EXERCISE
Below is a listing from which only part is wanted; return exactly the lines from the one with "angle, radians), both" up to and including the one with "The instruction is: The".

DATA SUPPLIED
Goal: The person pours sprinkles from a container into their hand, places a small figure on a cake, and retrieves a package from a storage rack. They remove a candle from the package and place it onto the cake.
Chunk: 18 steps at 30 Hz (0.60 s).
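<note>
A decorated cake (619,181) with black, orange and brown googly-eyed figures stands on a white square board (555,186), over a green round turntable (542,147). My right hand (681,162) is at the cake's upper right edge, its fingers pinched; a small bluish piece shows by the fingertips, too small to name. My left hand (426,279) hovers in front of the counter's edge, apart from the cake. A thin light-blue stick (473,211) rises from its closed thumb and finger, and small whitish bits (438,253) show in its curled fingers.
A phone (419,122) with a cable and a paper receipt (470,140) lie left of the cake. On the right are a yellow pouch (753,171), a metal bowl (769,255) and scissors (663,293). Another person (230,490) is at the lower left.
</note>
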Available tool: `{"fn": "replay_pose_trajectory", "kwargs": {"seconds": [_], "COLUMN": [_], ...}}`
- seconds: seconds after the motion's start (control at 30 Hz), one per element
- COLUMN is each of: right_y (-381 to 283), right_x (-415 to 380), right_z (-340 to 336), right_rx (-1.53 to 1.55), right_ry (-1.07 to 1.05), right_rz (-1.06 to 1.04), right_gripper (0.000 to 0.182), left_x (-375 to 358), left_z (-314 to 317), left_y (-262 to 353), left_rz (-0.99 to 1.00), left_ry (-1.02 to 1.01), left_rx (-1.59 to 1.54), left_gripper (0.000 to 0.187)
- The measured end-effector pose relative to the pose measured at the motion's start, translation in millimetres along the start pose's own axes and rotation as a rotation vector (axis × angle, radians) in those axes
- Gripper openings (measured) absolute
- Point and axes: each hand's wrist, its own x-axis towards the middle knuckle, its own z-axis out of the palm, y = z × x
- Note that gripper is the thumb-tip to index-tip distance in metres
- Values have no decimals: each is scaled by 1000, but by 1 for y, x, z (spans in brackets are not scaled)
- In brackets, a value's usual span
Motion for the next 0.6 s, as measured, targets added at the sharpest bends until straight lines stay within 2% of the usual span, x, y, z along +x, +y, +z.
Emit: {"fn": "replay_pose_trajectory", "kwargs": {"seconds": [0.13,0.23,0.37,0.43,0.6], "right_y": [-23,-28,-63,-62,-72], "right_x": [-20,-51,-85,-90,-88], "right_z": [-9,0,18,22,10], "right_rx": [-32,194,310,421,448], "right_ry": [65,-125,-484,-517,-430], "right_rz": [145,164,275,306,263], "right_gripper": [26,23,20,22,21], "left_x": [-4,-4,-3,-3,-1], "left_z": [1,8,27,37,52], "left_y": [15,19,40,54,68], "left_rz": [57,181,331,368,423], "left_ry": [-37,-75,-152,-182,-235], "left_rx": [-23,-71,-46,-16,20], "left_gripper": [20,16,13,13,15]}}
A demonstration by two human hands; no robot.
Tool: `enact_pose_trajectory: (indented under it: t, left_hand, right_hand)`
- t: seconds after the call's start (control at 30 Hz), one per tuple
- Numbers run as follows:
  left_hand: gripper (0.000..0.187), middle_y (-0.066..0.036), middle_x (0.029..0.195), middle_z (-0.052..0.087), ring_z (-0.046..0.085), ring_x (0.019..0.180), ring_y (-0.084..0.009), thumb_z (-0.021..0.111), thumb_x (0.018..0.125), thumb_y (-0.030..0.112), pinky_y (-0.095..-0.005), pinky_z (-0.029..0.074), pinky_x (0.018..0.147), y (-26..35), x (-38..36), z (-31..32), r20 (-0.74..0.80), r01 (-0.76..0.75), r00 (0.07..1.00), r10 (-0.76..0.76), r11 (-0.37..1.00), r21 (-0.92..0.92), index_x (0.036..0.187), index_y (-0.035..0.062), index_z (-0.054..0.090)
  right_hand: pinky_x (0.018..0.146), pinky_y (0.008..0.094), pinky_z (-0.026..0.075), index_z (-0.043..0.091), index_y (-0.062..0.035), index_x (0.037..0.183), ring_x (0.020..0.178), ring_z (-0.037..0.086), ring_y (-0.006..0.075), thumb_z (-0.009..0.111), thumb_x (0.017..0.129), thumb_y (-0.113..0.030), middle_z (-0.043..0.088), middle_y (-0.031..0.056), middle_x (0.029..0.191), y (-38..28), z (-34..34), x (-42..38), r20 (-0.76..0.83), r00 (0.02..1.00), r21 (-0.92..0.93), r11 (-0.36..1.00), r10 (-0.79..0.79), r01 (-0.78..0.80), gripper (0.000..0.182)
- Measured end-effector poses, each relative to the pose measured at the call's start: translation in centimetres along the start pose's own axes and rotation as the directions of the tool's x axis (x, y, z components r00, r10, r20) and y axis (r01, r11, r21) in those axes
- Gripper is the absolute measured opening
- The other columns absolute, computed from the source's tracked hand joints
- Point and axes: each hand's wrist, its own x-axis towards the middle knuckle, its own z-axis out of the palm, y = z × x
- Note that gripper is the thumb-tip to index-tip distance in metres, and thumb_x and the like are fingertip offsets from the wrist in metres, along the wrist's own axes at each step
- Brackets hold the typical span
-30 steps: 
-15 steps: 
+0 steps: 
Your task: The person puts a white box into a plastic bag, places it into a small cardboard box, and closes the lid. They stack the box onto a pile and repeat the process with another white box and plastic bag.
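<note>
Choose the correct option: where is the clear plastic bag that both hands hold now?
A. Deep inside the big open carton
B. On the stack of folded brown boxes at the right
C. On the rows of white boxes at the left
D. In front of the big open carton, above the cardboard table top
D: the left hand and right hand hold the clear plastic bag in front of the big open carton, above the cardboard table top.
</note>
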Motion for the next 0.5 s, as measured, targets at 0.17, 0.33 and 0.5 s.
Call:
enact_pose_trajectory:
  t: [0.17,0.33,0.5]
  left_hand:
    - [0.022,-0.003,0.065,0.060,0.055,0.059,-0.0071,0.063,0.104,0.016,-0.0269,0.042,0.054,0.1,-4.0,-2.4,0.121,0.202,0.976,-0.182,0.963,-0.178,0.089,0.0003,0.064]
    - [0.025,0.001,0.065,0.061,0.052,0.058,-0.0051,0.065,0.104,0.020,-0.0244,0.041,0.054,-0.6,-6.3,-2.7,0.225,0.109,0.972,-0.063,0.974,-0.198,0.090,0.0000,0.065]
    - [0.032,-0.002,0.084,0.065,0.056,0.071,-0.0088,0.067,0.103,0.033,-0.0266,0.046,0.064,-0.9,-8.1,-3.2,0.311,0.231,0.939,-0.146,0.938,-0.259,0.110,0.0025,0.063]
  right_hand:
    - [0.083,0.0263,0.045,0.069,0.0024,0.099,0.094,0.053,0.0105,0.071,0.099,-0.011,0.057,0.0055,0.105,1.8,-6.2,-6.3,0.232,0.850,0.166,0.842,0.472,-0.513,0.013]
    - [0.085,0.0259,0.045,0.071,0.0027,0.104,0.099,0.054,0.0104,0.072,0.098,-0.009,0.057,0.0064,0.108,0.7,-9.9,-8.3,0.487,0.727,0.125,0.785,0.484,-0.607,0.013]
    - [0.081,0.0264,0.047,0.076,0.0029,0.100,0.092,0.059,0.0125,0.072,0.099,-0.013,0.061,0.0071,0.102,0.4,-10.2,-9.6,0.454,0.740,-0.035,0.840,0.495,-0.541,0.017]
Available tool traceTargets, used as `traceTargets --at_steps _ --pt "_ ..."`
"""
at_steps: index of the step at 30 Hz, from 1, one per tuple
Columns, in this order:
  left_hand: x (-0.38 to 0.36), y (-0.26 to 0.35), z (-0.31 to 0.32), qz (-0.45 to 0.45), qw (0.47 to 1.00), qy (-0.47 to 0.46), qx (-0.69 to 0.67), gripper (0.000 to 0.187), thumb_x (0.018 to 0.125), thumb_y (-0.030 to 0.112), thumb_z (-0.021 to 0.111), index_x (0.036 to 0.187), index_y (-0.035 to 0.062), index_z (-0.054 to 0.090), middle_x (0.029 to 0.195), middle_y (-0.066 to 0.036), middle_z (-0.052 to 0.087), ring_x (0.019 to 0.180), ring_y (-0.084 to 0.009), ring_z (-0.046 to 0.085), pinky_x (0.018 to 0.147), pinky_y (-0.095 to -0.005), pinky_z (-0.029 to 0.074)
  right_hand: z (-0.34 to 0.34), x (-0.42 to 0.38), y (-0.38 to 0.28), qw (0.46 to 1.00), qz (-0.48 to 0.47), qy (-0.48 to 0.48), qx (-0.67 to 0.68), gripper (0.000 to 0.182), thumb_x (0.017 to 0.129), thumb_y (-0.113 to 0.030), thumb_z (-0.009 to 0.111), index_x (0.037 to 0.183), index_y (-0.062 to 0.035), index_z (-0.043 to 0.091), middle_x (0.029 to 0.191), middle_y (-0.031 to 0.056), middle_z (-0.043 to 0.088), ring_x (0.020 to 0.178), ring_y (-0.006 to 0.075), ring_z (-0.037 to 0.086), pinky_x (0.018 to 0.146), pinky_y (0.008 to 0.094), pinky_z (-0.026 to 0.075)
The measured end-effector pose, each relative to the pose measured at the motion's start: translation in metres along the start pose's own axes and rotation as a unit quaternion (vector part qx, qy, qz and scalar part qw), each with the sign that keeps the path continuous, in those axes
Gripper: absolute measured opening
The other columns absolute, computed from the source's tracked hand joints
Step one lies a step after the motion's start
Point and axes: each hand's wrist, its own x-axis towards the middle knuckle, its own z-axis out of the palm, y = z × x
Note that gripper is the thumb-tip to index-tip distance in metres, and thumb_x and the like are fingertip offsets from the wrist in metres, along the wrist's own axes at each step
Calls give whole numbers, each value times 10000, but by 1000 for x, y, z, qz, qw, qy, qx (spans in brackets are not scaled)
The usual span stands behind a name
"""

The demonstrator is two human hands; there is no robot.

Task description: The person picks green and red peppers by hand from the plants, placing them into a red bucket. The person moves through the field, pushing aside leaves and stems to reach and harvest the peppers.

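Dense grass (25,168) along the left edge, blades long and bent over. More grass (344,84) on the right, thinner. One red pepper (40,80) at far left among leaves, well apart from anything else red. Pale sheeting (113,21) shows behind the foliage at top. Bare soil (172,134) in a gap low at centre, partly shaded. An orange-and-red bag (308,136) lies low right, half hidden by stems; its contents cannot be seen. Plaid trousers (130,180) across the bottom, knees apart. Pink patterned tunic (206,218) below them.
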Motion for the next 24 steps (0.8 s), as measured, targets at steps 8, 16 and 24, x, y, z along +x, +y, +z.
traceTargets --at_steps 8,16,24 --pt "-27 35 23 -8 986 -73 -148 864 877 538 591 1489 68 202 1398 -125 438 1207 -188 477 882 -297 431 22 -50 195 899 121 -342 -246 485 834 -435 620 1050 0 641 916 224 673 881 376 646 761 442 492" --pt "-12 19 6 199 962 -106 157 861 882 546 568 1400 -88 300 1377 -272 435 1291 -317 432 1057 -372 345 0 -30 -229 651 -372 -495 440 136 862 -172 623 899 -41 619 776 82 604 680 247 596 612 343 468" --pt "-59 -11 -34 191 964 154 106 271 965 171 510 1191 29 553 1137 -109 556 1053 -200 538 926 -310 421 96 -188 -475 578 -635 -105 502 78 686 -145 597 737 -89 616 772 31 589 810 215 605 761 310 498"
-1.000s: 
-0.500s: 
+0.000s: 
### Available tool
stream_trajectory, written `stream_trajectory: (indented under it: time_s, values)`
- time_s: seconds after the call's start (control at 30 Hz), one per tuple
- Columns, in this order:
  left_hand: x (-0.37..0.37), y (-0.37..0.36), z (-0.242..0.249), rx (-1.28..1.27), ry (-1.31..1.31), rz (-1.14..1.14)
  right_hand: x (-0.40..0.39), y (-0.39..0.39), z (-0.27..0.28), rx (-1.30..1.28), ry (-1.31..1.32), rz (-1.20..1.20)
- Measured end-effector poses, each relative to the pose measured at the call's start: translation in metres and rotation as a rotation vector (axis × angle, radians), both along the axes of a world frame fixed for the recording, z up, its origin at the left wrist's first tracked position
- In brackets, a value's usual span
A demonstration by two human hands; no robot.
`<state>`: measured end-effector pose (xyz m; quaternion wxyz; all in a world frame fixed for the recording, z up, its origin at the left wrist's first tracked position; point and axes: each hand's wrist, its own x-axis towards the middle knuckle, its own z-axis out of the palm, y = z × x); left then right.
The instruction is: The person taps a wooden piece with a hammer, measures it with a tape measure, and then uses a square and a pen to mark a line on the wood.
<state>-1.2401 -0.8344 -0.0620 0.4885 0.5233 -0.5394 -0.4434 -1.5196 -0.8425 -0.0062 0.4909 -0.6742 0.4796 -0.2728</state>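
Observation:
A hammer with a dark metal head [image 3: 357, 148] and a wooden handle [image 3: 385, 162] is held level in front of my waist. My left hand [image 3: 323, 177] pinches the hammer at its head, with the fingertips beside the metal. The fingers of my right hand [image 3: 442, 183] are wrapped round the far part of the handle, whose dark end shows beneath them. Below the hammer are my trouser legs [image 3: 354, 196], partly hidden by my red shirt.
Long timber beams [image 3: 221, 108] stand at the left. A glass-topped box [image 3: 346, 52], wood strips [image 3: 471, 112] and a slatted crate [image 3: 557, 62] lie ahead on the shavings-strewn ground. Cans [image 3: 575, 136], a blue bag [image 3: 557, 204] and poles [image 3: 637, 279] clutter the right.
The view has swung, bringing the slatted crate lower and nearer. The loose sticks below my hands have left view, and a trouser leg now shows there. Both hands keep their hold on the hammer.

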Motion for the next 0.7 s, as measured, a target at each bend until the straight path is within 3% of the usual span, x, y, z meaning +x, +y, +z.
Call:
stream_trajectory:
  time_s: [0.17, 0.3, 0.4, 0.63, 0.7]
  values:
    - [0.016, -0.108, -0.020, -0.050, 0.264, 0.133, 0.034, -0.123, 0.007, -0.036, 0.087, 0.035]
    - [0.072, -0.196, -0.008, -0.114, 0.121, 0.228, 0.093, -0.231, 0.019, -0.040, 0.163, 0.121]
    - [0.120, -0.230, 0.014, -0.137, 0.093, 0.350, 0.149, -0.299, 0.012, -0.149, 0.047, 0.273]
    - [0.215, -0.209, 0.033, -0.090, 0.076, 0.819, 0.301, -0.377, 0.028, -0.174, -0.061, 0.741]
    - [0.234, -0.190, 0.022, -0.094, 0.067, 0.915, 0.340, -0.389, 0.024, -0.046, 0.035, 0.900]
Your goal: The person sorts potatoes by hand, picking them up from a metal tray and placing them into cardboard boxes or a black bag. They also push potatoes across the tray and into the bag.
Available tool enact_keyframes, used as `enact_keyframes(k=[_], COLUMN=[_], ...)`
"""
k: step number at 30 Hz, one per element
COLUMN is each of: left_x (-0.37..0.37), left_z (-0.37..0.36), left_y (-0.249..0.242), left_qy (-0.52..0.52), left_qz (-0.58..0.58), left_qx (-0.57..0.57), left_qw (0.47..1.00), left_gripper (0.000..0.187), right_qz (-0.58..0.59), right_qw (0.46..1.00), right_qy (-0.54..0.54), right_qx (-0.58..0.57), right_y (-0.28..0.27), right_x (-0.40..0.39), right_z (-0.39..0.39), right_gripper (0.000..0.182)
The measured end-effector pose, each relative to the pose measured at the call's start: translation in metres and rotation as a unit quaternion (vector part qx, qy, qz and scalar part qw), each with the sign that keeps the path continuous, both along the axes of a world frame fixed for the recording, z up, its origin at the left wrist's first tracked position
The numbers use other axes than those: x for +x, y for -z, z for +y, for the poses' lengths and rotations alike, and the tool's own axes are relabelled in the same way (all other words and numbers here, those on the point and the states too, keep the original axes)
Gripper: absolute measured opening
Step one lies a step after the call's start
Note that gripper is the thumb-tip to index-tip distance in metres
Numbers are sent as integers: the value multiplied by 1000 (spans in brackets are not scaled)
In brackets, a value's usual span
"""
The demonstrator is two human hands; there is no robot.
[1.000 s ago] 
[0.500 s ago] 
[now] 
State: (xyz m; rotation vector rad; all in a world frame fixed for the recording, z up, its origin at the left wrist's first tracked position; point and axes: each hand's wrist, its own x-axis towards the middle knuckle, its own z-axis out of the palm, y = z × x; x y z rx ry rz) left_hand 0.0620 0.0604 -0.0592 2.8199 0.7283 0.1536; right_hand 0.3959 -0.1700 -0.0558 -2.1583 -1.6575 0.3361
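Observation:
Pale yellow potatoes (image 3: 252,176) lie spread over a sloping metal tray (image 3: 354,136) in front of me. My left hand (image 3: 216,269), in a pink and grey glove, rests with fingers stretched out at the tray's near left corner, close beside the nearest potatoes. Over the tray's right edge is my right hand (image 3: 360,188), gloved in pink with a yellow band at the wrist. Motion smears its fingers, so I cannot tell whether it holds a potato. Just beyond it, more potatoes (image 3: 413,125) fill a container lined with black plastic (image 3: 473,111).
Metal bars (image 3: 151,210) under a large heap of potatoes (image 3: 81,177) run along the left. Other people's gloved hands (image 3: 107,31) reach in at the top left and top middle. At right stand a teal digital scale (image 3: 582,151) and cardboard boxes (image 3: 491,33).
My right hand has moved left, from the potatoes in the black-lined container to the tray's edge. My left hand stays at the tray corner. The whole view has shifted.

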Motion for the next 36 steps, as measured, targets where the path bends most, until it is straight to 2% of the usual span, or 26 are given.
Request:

EXERCISE OUTPUT
- Measured end-effector poses, each relative to the pose measured at the call's start: translation in metres and rotation as a rotation vector (axis × angle, radians), both along the axes of a world frame fixed for the recording, z up, its origin at the left wrist's first tracked position
- In brackets, a value's usual span
A demonstration by two human hands; no robot.
`<state>`: measured end-effector pose (xyz m; quaternion wxyz; all in a world frame fixed for the recording, z up, its origin at the left wrist's first tracked position; point and axes: each hand's wrist, its own x-axis towards the middle knuckle, its own z-axis out of the palm, y = z × x); left then right.
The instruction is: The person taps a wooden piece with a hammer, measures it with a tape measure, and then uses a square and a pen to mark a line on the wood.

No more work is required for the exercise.